Menjadi Ibu yang Utuh

It takes a village to raise a child. Nyatanya, a whole village saja tak cukup untuk membesarkan seorang jiwa kecil yang baru mengenal dunia. Nyatanya, dibutuhkan kesiapan diri yang matang lahir dan batin, jiwa dan raga.

Ibu baru pasti mengerti akan hal itu, namun benarkah semua faktor luar dalam tersebut siap setiap saat untuk membesarkan anak kita? Lelah berjuang selama kehamilan, hingga berjuang bak di ‘medan’ ruang bersalin. Esoknya pun harus bangkit mengurus jiwa mungil yang haus akan kasih sayang dan kelembutan.

Sementara tubuh ibu baru porak-poranda, nafsu makan pun tak ada. Tak lupa pesan ahli gizi saat setelah melahirkan berkata bahwa ‘ibu harus makan yang banyak dan penuh gizi, tak boleh Lelah maupun banyak pikiran.’

Saat dijalankan kok rasanya, pesan sang ahli gizi terasa tak mungkin dijalani ya?

Anak menangis, asi tak kunjung cukup, dikejar ‘deadline’ berat badan anak, jam tidur ibu dan anak harus cukup, tapi tak ada makanan bergizi tersedia di dapur kalau sang ibu baru tak ikut campur.
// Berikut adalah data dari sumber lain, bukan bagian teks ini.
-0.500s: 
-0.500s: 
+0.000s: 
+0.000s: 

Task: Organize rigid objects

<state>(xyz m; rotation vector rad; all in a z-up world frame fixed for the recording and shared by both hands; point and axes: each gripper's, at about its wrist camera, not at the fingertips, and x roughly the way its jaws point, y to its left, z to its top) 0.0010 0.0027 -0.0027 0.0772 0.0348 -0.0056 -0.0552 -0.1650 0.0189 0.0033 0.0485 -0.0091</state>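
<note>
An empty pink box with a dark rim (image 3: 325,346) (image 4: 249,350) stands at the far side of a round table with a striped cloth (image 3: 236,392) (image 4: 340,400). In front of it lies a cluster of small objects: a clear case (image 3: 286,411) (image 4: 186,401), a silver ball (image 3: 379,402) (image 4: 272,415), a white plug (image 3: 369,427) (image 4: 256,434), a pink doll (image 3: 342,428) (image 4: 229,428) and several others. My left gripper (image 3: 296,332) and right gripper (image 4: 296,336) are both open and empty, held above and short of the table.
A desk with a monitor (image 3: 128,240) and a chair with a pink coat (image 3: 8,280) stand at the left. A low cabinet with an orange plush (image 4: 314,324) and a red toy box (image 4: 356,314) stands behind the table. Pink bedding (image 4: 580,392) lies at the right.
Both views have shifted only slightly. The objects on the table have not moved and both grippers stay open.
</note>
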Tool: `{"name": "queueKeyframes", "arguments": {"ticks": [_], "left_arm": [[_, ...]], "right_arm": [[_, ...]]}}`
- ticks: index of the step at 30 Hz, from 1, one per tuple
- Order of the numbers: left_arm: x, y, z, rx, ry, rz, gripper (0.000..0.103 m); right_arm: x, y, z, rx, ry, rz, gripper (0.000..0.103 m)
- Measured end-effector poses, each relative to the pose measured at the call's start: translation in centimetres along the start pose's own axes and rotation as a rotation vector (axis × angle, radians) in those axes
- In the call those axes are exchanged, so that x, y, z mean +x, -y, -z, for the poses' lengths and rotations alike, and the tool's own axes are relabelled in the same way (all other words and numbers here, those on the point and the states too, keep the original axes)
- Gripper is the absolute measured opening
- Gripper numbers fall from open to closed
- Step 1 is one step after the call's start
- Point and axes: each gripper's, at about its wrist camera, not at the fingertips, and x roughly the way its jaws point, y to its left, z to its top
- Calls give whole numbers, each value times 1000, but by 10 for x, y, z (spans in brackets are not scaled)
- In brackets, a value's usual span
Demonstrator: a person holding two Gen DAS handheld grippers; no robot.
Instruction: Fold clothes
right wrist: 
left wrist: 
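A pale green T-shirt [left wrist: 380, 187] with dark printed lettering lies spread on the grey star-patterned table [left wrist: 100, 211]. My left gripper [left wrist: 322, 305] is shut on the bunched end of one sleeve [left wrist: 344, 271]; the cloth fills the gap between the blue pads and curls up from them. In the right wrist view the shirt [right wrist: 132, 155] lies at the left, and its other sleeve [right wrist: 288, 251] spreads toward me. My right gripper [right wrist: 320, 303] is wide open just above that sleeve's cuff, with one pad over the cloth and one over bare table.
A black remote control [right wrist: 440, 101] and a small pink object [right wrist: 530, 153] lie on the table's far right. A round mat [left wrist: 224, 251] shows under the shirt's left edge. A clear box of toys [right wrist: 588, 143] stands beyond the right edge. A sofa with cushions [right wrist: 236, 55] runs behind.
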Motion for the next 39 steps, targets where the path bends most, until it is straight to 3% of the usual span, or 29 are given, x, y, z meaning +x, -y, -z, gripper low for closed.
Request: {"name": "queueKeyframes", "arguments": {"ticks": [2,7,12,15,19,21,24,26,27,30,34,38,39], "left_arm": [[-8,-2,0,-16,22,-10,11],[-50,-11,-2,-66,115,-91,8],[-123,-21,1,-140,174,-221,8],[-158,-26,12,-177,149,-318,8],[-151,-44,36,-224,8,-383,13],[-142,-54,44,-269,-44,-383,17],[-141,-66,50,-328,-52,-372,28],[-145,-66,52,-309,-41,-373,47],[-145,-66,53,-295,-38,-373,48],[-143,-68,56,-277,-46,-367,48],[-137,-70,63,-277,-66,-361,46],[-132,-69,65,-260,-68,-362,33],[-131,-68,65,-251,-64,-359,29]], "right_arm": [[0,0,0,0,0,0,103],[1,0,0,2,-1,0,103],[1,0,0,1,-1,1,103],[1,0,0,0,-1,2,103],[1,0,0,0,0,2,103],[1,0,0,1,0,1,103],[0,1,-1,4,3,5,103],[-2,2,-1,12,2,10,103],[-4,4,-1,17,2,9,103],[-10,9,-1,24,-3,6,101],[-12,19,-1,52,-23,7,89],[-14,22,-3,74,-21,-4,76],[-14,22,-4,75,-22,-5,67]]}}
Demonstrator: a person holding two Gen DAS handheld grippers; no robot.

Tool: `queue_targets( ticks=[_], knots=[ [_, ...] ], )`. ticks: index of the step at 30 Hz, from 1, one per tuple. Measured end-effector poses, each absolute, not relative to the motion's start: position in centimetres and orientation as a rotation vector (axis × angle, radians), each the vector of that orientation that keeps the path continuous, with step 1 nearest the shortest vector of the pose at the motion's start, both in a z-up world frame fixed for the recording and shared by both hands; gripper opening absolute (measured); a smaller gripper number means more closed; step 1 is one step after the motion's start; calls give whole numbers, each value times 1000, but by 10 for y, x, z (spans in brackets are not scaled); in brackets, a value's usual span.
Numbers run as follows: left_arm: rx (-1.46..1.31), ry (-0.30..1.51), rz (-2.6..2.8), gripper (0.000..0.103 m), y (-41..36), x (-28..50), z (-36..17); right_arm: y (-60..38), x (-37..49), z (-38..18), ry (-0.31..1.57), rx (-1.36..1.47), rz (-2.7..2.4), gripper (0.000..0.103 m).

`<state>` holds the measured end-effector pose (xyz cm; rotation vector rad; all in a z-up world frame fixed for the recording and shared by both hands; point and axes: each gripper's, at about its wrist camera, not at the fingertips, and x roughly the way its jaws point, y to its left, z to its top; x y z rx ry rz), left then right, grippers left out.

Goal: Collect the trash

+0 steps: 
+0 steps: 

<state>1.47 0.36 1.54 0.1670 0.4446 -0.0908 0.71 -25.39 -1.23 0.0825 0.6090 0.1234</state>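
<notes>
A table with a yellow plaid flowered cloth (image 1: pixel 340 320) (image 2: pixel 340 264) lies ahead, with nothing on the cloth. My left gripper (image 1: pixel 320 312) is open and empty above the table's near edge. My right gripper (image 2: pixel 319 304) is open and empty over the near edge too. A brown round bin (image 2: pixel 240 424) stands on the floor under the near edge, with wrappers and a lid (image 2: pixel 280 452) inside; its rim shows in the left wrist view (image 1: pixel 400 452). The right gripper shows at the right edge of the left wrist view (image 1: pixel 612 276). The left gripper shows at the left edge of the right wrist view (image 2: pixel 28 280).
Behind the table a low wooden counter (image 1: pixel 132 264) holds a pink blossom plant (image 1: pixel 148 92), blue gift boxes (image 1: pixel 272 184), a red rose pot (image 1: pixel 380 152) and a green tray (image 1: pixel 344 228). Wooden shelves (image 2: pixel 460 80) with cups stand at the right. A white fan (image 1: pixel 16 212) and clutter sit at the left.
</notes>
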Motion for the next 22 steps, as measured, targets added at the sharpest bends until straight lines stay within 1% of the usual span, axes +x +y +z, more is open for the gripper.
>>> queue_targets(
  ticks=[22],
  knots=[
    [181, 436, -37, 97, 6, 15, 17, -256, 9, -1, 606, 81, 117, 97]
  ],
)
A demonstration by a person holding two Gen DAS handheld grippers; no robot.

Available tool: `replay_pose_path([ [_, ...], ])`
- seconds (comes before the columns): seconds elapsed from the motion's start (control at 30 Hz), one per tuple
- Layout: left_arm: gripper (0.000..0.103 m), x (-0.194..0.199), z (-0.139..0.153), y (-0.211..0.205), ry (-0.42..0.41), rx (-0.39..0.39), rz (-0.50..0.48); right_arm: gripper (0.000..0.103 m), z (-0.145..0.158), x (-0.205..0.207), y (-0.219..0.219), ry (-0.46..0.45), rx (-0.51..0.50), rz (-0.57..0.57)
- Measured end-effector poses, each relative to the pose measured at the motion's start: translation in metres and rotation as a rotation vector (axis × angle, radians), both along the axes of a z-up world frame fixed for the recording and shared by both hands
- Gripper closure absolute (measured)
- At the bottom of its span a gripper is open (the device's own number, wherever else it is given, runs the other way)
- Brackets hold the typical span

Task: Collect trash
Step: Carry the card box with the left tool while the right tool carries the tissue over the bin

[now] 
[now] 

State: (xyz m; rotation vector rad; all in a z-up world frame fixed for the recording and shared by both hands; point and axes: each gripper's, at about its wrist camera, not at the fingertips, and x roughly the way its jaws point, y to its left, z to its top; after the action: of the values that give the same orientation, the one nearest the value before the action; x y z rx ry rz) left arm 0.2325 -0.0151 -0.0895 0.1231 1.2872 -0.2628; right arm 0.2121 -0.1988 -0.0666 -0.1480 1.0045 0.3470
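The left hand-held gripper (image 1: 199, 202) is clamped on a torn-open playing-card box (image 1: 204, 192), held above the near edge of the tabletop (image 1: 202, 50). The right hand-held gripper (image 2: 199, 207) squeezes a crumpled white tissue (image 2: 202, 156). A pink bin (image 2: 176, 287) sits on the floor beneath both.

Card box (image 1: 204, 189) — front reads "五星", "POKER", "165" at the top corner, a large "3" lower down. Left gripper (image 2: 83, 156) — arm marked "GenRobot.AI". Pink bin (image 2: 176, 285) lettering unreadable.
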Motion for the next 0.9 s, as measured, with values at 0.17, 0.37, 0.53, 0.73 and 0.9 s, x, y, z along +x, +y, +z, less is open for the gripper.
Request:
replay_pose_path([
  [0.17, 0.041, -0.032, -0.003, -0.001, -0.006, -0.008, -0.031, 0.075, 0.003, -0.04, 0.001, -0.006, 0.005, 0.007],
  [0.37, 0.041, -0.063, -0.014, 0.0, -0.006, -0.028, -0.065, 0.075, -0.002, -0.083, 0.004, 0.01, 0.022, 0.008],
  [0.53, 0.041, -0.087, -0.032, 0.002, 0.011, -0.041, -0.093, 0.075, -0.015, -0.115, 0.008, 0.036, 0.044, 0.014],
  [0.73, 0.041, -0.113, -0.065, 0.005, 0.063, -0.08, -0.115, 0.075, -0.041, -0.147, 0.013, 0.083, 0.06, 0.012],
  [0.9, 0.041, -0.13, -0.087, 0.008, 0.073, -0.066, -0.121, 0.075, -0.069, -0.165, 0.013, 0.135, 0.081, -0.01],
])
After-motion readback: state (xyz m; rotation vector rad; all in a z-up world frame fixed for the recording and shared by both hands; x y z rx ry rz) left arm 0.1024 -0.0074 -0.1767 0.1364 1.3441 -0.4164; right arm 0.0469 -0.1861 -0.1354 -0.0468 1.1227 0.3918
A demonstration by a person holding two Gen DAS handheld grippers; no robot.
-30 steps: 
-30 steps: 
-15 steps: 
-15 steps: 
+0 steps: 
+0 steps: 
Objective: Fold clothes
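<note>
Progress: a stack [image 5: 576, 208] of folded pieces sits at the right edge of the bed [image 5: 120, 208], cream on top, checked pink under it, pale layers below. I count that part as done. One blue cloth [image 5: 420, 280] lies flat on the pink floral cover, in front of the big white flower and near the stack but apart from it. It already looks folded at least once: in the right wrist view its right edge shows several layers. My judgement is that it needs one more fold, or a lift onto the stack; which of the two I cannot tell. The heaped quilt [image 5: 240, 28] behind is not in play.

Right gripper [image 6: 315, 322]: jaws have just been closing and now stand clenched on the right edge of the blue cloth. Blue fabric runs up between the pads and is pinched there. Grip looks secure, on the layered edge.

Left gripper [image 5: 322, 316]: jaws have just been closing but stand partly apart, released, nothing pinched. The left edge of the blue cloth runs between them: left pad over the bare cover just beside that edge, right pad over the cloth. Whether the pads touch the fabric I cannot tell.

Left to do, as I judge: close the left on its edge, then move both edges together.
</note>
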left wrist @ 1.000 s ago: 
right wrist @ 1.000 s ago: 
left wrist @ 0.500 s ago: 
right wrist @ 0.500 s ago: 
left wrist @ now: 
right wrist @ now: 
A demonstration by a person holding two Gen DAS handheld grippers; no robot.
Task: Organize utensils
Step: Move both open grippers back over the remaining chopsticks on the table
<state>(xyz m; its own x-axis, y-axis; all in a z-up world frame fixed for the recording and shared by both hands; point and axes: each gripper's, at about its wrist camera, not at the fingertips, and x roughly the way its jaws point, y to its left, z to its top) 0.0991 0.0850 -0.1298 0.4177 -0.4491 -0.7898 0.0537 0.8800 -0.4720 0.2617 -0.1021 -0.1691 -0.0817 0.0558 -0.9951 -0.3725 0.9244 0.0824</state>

Saat itu hanya ia dan sang bayi yang berada di rumah, melewati hari yang begitu asing dijalani berdua

Meski semua terasa membahagiakan, air mata pun tak luput dari keluar dari sang ibu baru yang kalut akan semua beban di tubuh, Pundak, dan seisi kepala. Merenung di ujung Kasur setelah berjuang menenangkan malaikat kecilnya yang lama menangis. Jangankan untuk makan, menyeka keringatnya pun sudah taka da tenaga.

Lalu ia teringat akan sebuah buku yang dibelinya saat sebelum menikah, sebuah buku karangan Shefali Tsabary, Ph.D yang mengajak pembacanya untuk mengubah pandangan tentang pola pengasuhan.

Sang ibu menyempatkan membaca beberapa lembar buku tebal tersebut, terhanyut akan ilmu yang selama ini sangat ia butuhkan. Menangis karena ternyata sebuah buku sangat mengerti dan sangat mengisi dirinya. Dari banyaknya ilmu yang terkandung, sang ibu kini belajar bahwa anak sangat butuh dipahami, bukan sekedar untuk diurusi.

Seorang anak punya waktu dan keinginannya sendiri, bukan hanya ritme harian sedari pagi. Anak butuh ibu yang tersenyum dan hatinya terisi, bukan hanya pandangan bahwa ia bisa mengerjakan semuanya sendiri. Seorang ibu tak melulu harus melanjutkan apa yang orang dulu lakukan, tapi perhatikan apa yang ada di depan.

Belajar dari malaikat kecil, yang rapuh tapi penuh energi. Setiap hari selalu ada yang bisa dipelajari, sejenak lupakan beban dan nikmati waktu Bersama sang buah hati.

Sejak itu, setiap kali Lelah jiwanya dan tak kunjung ada obat penawar hati, sang ibu punya ‘comfort book’ yang bisa jadi penyelamat hari dan membuat diri lebih terisi.